EXERCISE INSTRUCTIONS => Report each line of the data that contains the string "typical".
BEGIN INFORMATION GIVEN
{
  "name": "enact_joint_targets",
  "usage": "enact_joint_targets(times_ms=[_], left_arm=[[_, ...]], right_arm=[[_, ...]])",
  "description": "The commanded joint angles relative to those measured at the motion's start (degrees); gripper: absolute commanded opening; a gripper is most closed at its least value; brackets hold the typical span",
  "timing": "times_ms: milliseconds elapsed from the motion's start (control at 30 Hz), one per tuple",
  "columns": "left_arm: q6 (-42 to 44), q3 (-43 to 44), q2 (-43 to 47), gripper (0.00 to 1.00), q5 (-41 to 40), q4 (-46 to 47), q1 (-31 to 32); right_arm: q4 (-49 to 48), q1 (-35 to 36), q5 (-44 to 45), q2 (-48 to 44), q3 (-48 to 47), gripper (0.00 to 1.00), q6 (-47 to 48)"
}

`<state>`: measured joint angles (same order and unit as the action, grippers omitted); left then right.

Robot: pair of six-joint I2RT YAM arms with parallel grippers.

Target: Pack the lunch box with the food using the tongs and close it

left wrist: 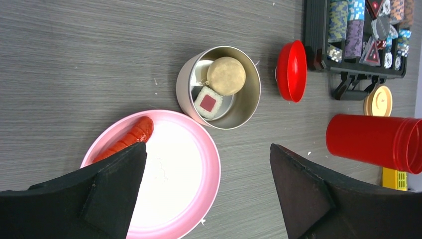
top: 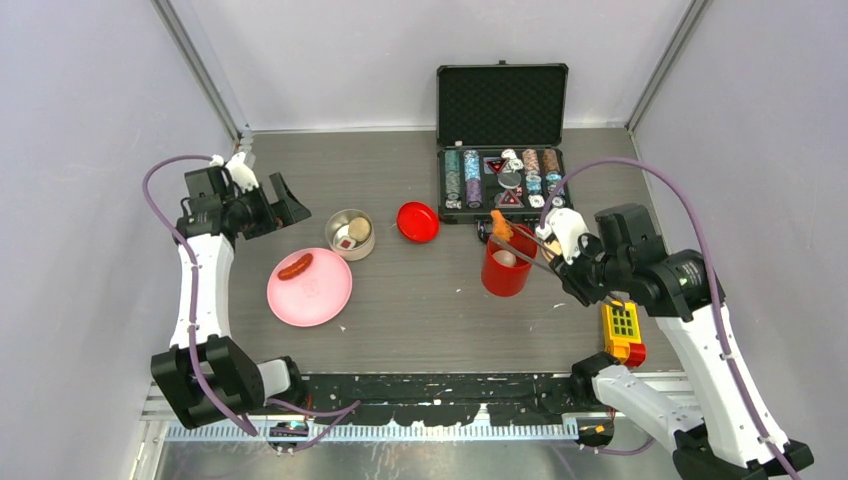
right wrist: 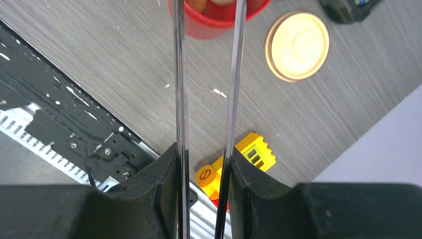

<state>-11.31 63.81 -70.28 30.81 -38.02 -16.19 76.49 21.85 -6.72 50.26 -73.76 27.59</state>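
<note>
My right gripper (top: 562,240) (right wrist: 204,149) is shut on the tongs (right wrist: 180,74), whose two slim arms reach out over the open red canister (top: 508,268) (right wrist: 209,27). An orange nugget (top: 499,222) sits at the tongs' tips just above the canister rim, and pale food lies inside. The steel bowl (top: 351,234) (left wrist: 249,99) holds a white cube with a red centre (left wrist: 208,102) and a tan round piece (left wrist: 226,75). A red sausage (top: 295,266) (left wrist: 130,139) lies on the pink plate (left wrist: 199,164). My left gripper (top: 275,205) (left wrist: 208,145) hangs open above the plate's edge, holding nothing.
The red handled lid (top: 418,221) (left wrist: 291,70) lies between the bowl and the poker chip case (top: 503,180). The beige disc lid (right wrist: 297,46) (left wrist: 377,101) rests right of the canister. A yellow and red block toy (top: 623,332) (right wrist: 239,162) sits near the front edge.
</note>
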Motion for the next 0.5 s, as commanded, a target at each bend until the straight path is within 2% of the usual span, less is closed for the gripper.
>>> enact_joint_targets(times_ms=[0,233,367,467], left_arm=[[3.3,2.9,1.1,0.97,-1.5,-0.5,2.4],[6.6,3.5,1.8,1.0,-5.1,-1.3,6.9],[6.7,3.7,1.5,1.0,-5.7,-1.3,7.4],[6.7,3.9,1.4,1.0,-5.7,-1.3,7.4]], right_arm=[[-0.7,-1.9,3.2,-2.8,2.6,0.14,1.8],[0.0,-2.9,6.1,-2.3,4.2,0.17,0.2],[0.4,-2.9,5.7,-2.2,4.0,0.42,0.0],[0.4,-2.9,5.2,-2.0,3.5,0.5,0.0]])
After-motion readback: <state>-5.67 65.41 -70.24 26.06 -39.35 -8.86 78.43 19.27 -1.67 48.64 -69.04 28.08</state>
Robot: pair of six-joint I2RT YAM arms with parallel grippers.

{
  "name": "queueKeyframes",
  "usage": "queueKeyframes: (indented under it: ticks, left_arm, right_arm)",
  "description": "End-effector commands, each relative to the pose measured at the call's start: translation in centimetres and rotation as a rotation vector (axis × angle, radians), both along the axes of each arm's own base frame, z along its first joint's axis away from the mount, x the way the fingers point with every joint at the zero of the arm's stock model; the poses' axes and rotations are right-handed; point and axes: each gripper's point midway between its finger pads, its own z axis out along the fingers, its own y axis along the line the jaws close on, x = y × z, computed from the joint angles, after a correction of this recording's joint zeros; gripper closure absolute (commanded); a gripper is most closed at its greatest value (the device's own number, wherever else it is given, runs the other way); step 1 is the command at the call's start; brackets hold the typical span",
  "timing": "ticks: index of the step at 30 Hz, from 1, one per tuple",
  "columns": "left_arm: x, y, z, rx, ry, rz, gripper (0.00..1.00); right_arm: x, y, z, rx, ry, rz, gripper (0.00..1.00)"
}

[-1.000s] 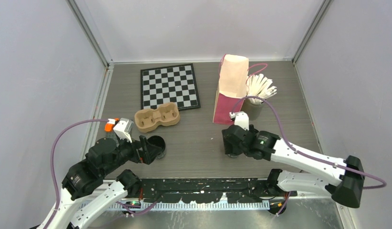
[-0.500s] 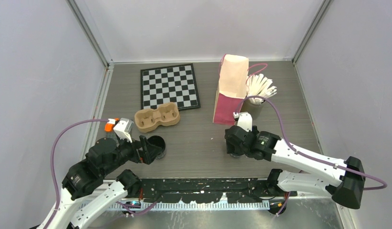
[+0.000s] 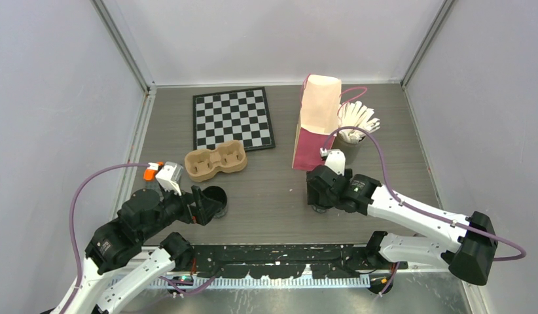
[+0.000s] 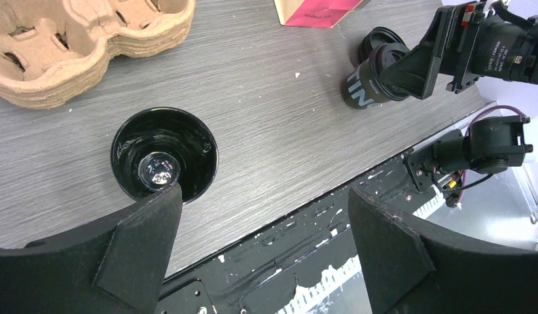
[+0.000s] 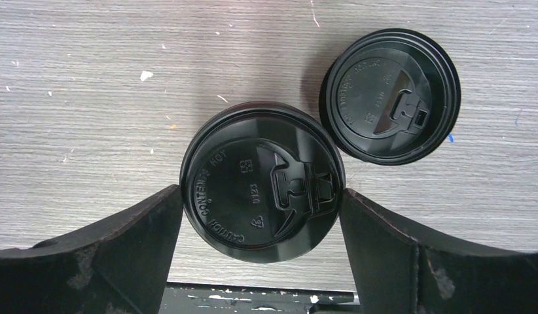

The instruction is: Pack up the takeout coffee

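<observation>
Right wrist: lidded cup [image 5: 263,186] stands between the fingers of our right tool [image 5: 260,191]

We see the right tool's jaws spread wide, one finger on each side of the lidded cup, their inner faces right at its rim. Whether they press on it we cannot tell. The lidded cup stands upright on the table [image 5: 89,98]. A loose lid [image 5: 389,96] lies flat on the table just beside it, and the two rims touch or overlap in this view. In the top view this pair sits at the near right, in front of the bag [image 3: 317,124]. The bag stands upright, with a grey cup [image 3: 350,147] of white sticks just to its right.

Our left tool [image 4: 263,196] is opened fully and holds nothing. The open cup [image 4: 165,163] stands upright on the table at the near left, by the tip of one finger. In the left wrist view that tip overlaps the cup's rim, and we cannot tell whether it touches. The tray [image 4: 89,46] lies just beyond the open cup, apart from it. The chessboard [image 3: 232,118] lies flat behind the tray, toward the back wall.
</observation>
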Motion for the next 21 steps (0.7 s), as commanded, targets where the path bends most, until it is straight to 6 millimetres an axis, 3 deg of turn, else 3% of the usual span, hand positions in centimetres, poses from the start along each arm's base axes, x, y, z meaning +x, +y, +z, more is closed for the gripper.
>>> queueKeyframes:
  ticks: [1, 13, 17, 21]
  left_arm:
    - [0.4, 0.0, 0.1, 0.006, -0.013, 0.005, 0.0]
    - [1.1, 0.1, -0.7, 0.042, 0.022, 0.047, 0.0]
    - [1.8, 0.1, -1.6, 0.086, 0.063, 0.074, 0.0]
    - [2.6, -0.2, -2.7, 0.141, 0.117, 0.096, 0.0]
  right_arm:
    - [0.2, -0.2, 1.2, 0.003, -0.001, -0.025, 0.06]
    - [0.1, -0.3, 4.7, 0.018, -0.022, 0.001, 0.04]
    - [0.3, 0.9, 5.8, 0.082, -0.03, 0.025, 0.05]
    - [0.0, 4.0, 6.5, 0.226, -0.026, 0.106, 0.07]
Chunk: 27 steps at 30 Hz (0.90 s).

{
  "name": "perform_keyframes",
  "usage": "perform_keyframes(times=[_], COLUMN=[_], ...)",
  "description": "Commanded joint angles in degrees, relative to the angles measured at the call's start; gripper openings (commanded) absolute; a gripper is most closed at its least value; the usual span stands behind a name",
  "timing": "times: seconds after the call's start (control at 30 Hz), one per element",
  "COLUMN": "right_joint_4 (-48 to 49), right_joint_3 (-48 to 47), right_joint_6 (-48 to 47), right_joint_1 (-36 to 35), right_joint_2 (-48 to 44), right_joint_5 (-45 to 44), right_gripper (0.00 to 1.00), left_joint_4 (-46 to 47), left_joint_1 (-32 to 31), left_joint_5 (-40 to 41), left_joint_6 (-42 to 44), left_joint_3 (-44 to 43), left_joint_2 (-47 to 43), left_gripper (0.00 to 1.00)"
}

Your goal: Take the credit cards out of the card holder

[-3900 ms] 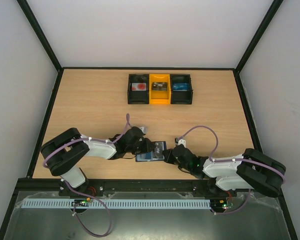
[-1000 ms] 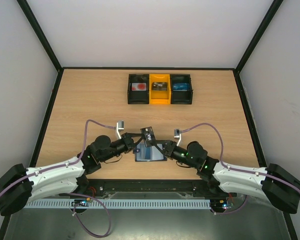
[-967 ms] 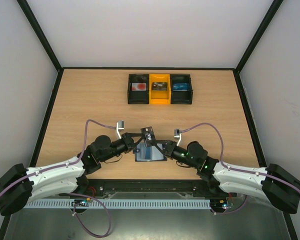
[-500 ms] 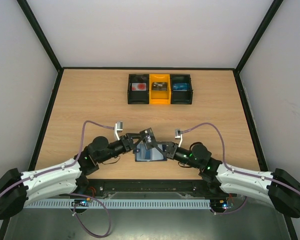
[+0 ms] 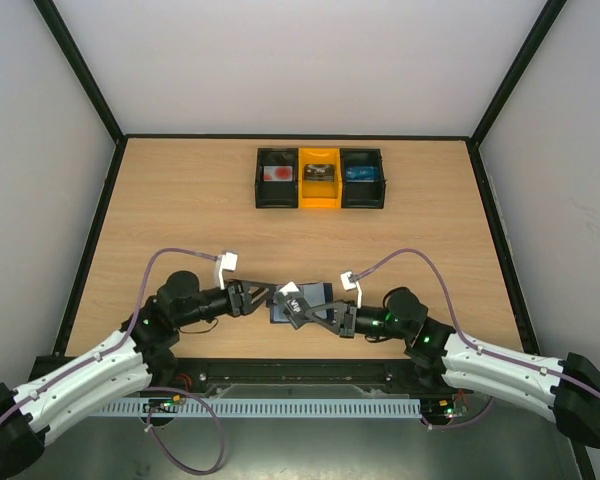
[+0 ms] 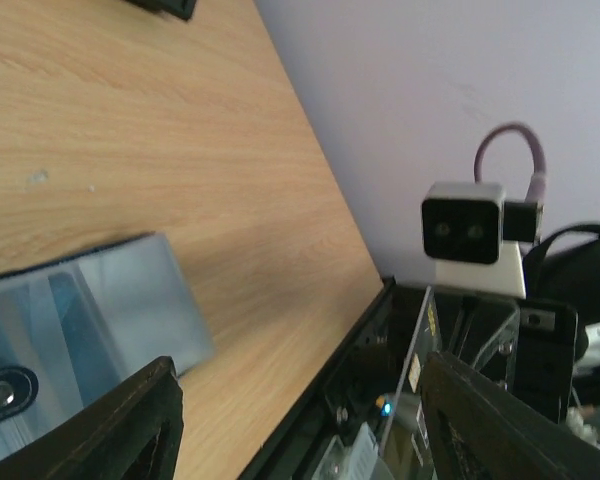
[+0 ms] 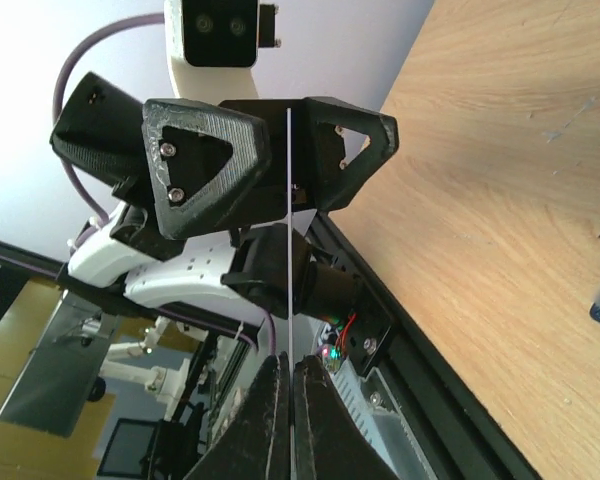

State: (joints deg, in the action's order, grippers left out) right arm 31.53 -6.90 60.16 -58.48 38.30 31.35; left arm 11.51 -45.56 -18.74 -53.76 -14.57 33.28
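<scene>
Credit card pinched edge-on in right pincer; left pincer spread wide; both arms stretched low, facing.

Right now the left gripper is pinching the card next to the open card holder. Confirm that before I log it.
Not quite: it is the right gripper that pinches the card, seen edge-on in its shut grip in the right wrist view. The left gripper stands open and holds nothing. The card holder does lie open beside them.
</scene>
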Motion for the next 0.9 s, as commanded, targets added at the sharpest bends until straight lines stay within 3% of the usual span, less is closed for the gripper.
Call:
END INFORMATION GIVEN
RESULT FOR THIS EXERCISE =>
  "description": "The commanded joint angles relative to those measured at the motion's start (degrees); gripper: absolute commanded opening; a gripper is most closed at its least value; brackets hold the typical span",
  "description": "End-effector commands, each relative to the pose measured at the call's start: translation in centimetres and rotation as a rotation vector (axis × angle, radians), both along the axes of each arm's own base frame, z along its first joint's axis away from the mount, x the way the fingers point with every joint at the zero of the arm's stock model; the poses' axes and rotations are right-handed; point and axes: each gripper's point midway between its finger pads, its own z axis out along the fingers, its own y axis along the line the jaws close on, x = y × z, computed from the joint angles, after a correction of this recording's joint zeros; gripper closure absolute (commanded); a gripper is most closed at its greatest value (the device's own number, wherever else it is given, runs the other way); step 1 is the command at the call's start; brackets hold the typical span",

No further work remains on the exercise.